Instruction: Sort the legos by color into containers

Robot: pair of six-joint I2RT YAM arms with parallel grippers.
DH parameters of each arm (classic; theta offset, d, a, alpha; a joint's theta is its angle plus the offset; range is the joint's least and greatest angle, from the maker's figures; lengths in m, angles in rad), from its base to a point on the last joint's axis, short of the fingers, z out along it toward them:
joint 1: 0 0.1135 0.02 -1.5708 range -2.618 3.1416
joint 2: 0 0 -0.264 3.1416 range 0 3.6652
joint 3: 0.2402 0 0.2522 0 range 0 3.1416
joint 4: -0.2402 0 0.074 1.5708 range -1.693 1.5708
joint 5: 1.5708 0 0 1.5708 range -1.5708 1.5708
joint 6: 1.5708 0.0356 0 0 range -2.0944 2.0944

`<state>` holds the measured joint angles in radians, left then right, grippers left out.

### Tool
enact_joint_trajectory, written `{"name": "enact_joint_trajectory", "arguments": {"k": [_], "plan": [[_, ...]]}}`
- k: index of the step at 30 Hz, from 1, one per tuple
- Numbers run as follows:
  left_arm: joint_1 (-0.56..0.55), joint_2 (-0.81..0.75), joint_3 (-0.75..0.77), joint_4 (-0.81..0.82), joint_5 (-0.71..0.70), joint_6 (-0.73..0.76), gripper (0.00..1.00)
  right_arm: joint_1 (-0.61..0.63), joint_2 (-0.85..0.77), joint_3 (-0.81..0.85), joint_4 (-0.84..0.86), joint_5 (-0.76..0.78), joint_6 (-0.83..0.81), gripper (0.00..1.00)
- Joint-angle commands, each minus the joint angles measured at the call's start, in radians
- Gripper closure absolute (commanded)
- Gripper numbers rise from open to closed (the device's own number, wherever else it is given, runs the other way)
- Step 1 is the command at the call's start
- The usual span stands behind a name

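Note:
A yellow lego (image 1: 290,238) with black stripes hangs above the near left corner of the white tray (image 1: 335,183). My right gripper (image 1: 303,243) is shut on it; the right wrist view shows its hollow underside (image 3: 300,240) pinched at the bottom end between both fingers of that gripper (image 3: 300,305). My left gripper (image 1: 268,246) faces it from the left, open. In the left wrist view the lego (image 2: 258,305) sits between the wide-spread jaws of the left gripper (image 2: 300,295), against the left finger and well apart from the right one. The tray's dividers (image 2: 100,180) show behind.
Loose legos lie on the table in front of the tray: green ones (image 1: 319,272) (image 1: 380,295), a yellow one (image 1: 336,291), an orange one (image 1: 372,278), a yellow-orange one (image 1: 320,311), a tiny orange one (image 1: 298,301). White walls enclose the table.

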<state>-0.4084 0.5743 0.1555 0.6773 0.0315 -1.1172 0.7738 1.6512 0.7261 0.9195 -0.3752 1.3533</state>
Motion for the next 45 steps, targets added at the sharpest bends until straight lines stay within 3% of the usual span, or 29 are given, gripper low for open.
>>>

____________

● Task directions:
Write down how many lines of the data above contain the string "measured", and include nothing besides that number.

● Response to this task:
2